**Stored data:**
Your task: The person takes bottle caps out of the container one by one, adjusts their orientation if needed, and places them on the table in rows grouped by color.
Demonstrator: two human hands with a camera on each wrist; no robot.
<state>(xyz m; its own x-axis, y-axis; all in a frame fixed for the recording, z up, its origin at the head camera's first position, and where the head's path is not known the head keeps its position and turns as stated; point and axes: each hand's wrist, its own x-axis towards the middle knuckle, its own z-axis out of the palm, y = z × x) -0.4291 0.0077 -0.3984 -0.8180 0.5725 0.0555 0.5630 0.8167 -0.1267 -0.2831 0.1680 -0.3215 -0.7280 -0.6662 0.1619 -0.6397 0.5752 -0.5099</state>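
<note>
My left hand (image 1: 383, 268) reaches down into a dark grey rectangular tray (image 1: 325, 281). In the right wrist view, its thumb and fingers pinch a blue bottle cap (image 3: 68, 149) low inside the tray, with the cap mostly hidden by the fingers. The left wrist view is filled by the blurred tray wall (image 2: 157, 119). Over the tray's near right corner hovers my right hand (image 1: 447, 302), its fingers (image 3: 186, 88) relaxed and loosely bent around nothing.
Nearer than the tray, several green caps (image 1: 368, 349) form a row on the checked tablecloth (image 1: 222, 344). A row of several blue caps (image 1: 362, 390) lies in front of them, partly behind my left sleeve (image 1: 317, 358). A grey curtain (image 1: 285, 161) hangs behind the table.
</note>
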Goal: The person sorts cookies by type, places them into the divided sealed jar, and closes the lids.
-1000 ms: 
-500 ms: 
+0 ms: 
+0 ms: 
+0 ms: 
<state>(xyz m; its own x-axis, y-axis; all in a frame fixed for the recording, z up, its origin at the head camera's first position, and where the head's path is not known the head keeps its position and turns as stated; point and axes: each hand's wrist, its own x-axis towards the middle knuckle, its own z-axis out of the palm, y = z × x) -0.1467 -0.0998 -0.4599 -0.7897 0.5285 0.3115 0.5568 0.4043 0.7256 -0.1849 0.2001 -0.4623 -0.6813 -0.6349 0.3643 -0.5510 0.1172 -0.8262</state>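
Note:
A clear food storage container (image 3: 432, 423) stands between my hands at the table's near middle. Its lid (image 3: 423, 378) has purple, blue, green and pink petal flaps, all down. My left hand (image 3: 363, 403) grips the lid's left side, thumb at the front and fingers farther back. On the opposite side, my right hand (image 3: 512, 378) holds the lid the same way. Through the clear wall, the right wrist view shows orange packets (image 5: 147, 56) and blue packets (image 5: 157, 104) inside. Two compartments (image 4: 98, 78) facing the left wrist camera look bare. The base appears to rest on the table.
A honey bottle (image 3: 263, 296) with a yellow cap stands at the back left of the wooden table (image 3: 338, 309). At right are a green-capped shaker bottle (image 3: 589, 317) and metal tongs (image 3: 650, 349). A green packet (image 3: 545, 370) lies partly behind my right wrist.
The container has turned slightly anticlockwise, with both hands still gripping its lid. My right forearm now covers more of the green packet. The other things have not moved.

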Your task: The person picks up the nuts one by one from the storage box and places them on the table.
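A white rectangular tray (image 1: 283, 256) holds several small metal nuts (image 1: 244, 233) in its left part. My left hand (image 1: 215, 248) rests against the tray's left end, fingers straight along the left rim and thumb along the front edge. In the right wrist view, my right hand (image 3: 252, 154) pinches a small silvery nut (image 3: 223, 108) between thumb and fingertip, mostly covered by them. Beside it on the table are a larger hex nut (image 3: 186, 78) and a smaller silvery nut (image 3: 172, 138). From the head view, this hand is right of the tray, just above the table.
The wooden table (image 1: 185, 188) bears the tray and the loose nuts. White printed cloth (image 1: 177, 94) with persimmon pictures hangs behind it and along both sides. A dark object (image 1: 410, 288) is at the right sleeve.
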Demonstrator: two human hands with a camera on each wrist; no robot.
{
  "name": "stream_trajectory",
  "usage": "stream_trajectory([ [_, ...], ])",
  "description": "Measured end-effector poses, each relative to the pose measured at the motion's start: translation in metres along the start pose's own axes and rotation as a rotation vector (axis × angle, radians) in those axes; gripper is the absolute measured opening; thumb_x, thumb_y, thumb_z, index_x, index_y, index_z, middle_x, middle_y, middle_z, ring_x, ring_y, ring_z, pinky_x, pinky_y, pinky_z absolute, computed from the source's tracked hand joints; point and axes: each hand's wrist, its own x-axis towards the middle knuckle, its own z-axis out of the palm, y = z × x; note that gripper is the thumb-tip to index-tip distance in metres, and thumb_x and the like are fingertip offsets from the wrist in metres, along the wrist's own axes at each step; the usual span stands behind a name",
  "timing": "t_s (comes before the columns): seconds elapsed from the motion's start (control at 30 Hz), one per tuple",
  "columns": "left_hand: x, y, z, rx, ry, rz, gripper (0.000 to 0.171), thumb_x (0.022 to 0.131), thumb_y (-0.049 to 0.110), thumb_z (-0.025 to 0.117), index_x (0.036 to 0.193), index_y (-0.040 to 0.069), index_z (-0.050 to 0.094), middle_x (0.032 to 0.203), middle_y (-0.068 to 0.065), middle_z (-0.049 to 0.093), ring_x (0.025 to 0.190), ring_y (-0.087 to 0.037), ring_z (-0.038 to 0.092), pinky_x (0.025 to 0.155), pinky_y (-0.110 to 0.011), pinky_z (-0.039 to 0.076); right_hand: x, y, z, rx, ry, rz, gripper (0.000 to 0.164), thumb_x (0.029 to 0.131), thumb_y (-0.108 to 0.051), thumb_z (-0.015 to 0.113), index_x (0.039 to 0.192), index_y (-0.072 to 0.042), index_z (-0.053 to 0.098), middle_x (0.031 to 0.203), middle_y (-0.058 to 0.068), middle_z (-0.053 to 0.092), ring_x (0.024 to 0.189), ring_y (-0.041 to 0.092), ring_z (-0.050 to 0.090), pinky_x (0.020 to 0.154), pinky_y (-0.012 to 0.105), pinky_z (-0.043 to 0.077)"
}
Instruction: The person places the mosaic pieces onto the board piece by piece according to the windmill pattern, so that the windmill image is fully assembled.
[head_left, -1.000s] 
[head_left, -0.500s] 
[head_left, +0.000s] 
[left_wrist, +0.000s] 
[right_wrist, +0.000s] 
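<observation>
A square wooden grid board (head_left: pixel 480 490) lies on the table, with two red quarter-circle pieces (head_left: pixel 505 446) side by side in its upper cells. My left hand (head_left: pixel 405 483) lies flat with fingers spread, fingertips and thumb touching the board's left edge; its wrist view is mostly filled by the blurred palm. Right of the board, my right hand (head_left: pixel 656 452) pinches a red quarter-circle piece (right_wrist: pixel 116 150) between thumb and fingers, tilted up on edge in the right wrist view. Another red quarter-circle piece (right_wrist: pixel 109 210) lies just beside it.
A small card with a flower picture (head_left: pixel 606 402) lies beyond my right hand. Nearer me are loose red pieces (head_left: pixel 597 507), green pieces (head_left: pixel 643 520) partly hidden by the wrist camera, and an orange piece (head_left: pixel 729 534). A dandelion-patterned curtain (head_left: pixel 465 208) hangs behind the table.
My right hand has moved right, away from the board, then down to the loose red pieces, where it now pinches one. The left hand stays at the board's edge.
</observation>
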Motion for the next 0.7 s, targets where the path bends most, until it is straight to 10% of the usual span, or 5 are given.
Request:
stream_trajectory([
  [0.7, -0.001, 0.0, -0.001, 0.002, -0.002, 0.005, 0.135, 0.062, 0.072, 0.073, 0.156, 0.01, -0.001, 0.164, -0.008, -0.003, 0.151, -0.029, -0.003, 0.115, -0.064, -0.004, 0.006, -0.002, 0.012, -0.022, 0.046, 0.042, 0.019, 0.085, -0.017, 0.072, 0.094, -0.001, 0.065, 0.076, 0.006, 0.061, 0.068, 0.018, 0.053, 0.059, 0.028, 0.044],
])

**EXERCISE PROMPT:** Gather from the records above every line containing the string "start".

**SOLUTION TO THIS TASK:**
  "description": "Measured end-effector poses, each relative to the pose measured at the motion's start: translation in metres along the start pose's own axes and rotation as a rotation vector (axis × angle, radians) in those axes; gripper is the absolute measured opening; thumb_x, thumb_y, thumb_z, index_x, index_y, index_z, middle_x, middle_y, middle_z, ring_x, ring_y, ring_z, pinky_x, pinky_y, pinky_z absolute, computed from the source's tracked hand joints; point and axes: each hand's wrist, its own x-axis towards the middle knuckle, its own z-axis out of the palm, y = z × x; note that gripper is the thumb-tip to index-tip distance in metres, and thumb_x and the like are fingertip offsets from the wrist in metres, along the wrist's own axes at each step; the usual span stands behind a name",
  "timing": "t_s (comes before the columns): seconds elapsed from the motion's start (control at 30 Hz), one per tuple",

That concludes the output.